It started as a joke.
And wound up with an 18-year-old senior at Central York High School serving a three-day in-school suspension for asking a woman for a date.
The woman was Nina Davuluri, also known as the reigning Miss America.
When Patrick Farves heard that Davuluri was coming to his school, he joked with friends that he was going to ask her to be his prom date.
And as it often happens in high school, word spread quickly, and soon his classmates at Central York High School were approaching him and asking him whether he was going to ask Miss America to the prom. There came a point, Patrick, from Manchester Township, said, that he felt he had to do it.
He is known around school for doing stunts like that. Last year, when Rohan Murphy, an athlete born without legs who became a motivational speaker, made an appearance at the school, Farves, during the question and answer period, asked if he could take a "selfie" with the wrestler. Murphy agreed.
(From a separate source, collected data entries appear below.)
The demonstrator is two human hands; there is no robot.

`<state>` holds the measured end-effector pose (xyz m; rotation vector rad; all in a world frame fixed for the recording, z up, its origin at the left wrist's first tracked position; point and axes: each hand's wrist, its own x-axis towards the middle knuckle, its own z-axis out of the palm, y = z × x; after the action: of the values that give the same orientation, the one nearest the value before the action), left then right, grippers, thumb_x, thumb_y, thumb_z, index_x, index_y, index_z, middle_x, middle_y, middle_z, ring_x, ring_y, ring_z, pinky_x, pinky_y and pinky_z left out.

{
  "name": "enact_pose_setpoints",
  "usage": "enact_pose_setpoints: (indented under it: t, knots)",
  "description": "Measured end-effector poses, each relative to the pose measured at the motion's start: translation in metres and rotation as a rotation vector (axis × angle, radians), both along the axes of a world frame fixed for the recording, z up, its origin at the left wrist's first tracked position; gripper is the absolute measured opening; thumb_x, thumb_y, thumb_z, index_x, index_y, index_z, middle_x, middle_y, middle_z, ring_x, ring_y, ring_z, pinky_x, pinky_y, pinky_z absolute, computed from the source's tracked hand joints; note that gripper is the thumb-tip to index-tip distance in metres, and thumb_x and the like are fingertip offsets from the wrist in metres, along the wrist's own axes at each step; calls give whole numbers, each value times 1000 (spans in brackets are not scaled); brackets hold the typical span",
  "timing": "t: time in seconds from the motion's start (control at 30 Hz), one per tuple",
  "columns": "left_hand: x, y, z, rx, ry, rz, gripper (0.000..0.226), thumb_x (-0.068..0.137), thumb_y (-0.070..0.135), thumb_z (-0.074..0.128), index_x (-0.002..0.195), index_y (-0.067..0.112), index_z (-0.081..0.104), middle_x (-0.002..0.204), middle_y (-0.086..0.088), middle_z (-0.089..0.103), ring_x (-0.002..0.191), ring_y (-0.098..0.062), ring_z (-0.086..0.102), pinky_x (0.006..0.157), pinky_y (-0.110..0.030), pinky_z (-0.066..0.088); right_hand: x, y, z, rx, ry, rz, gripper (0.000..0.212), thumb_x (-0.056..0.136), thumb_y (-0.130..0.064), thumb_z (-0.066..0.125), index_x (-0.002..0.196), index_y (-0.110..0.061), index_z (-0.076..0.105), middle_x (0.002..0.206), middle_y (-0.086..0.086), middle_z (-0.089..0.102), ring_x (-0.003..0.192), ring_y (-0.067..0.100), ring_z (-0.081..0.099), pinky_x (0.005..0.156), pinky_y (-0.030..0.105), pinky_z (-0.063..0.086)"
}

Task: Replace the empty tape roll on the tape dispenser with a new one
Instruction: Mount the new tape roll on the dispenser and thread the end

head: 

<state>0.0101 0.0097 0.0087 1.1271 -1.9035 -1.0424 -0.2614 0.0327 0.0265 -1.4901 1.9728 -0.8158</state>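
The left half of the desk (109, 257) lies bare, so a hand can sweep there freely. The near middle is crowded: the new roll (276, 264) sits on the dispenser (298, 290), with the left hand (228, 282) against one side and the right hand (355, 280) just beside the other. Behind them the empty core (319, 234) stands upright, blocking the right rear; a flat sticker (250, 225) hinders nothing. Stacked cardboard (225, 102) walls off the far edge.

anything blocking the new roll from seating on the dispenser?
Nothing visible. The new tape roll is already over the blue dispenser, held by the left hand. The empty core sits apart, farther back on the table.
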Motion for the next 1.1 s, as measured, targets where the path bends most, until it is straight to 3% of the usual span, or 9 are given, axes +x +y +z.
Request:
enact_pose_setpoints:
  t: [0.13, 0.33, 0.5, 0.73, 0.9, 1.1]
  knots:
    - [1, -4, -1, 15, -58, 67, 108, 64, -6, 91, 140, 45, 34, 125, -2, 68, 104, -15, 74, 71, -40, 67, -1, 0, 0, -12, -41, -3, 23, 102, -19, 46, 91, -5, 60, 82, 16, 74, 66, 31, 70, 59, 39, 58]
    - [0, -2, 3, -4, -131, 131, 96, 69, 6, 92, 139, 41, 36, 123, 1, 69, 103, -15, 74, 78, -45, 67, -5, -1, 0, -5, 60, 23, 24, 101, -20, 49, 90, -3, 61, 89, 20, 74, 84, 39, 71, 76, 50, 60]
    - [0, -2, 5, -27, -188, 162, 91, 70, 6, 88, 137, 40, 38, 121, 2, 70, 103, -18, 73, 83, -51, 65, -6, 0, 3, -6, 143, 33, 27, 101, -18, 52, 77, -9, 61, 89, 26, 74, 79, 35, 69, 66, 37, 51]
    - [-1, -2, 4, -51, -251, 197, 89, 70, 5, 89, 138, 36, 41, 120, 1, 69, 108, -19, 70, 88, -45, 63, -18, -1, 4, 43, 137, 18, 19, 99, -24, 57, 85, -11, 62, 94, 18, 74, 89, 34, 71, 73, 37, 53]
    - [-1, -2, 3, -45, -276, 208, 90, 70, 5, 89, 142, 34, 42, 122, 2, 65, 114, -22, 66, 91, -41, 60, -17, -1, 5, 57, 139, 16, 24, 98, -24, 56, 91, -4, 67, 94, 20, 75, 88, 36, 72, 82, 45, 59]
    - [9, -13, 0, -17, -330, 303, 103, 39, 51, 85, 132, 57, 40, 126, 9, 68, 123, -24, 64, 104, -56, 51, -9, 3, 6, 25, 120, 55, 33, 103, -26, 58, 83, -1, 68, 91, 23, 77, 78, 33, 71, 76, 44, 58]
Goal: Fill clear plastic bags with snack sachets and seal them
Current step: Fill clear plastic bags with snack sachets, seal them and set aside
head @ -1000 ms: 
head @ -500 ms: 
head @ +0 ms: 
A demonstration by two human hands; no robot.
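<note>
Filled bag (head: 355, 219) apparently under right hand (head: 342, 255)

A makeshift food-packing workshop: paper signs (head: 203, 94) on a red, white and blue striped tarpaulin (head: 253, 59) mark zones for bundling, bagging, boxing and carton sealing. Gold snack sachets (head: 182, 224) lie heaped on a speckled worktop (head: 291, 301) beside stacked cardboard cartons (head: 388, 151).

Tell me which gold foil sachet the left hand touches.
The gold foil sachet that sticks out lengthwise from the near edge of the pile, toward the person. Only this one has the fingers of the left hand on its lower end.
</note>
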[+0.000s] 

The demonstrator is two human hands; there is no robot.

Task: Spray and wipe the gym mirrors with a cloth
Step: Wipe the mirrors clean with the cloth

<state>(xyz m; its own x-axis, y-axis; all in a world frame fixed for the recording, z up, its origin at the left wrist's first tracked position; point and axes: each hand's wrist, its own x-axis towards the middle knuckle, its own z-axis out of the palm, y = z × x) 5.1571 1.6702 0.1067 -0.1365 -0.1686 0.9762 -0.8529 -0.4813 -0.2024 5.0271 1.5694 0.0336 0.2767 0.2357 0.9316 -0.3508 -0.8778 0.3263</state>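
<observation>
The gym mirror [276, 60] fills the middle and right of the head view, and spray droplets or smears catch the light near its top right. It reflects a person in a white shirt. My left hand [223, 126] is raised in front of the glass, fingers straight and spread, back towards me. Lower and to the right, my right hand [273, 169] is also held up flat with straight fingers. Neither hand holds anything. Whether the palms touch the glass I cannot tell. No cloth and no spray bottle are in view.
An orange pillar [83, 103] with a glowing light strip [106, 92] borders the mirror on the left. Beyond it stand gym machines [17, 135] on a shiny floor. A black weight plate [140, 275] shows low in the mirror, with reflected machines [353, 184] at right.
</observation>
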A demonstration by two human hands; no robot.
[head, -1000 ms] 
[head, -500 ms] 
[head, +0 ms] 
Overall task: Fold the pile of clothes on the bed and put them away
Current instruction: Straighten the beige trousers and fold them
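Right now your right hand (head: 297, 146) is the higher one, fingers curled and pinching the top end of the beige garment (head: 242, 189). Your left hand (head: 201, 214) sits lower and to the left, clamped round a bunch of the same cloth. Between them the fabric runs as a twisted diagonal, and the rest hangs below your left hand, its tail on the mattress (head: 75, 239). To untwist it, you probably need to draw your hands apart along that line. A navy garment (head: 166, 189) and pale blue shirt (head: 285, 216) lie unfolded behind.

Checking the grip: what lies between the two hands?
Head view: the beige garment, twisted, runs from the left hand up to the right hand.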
So as the assembly featuring Davuluri approached, Patrick steeled himself to ask her out. He got her a little plastic flower, and if there was a question-and-answer session, he would pop the question. It was not clear whether he would have the opportunity. A few students were selected to ask pre-screened questions, and Patrick wasn't among them.
And it appeared that the school administration wasn't cool with his plan. Word got to the administration, and a member of the staff pulled Patrick into his office right before the assembly. He told Patrick the administration had heard rumors about what he was planning and that if he chose to go through with it, it would be considered inappropriate.
"At that point in time, it was 10 minutes before the presentation, and I was pretty much set to do it," he said. "I was a little pressured. Everybody expected me to do it."
And he said, "I'm the kind of person who, if someone says I won't do something, I'll prove people wrong. I will."
During the assembly, the Q-and-A session ended and there was time for a few more questions. Patrick approached the mic and said, "Miss America, I have a question."
And he asked her to be his prom date.
The crowd in the auditorium cheered.
Patrick approached the stage and handed Davuluri the plastic flower and asked whether he could take a "selfie" with her. She said, "Maybe later."
Patrick turned to return to his seat and did a little dance.
The crowd cheered again.
One of his friends was next to ask Miss America a question, but before he did, he told the crowd, "Let's give a hand to my friend, Patrick Farves."
It was then that an administrator removed Patrick from the auditorium and took him to the principal's office. He figured he was in deep trouble, that he might be looking at a suspension or be forbidden from going to the prom, or not be allowed to walk at graduation this June. (He is planning to attend Point Park University to study communications or film and theater.) The principal, he said, was pretty mad.
He got three days in-school suspension. But he can still go to prom.
His suspension sparked a Twitter protest at the school — #freepatty. Patrick didn't have anything to do with it. He accepts his punishment and he thinks he got off lucky.
"I do understand why the administration was mad," he said. "I don't want to be the kind of person to try to justify myself. ...I didn't intend to disrespect the administration. I can see how it was seen as a slap in the face."
He realizes that his act took attention away from the event and that he did it even after being told not to.
And he has apologized. While in suspension, he wrote a letter of apology to the assistant superintendent.
He had gone to a concert Thursday night and didn't tell his mother, Ann, about it until Friday morning. She said she was disappointed that he defied the administration, but thought that his action was "kind of cute."
"It's a very mixed bag," she said.
After the assembly, Patrick said he texted a friend who was working backstage with Davuluri and asked to have his apology passed on. It wasn't necessary. She thought it was cute, his friend told him.
"I want to give a shout out to Miss America for being a good sport," Patrick said.
The school district declined to comment "as a matter of district policy," spokeswoman Julie Randall Romig wrote in an email, adding that "student disciplinary actions are confidential by law and we respect both the law and our students' rights to privacy."
Central issued a statement later on its website, read it in its entirety below:
"It is not our practice to discipline a student for asking someone - even Miss America - to a school dance. However, it is our practice to set expectations for student behavior, to communicate those expectations and rules to students and families and to ensure those rules are followed within our schools. This practice is not uncommon and happens every day, multiple times a day, in schools, businesses and homes across America.
"Let's take the rules of parents, for example. If I tell my child to be home by 10PM, and my husband tells our child to be home at 10PM, what do we do if our child defies us and returns home at midnight? As parents, we would be remiss not to give an appropriate consequence to our child for deliberately defying us so that our child understands that our rules should be followed and respected. Schools must operate in the same way.
"Yesterday's event was a wonderful experience for our students and a once in a lifetime opportunity for our district, and it is a shame that the media wants to frame this story to sell papers and make headlines using a distortion of what actually occurred.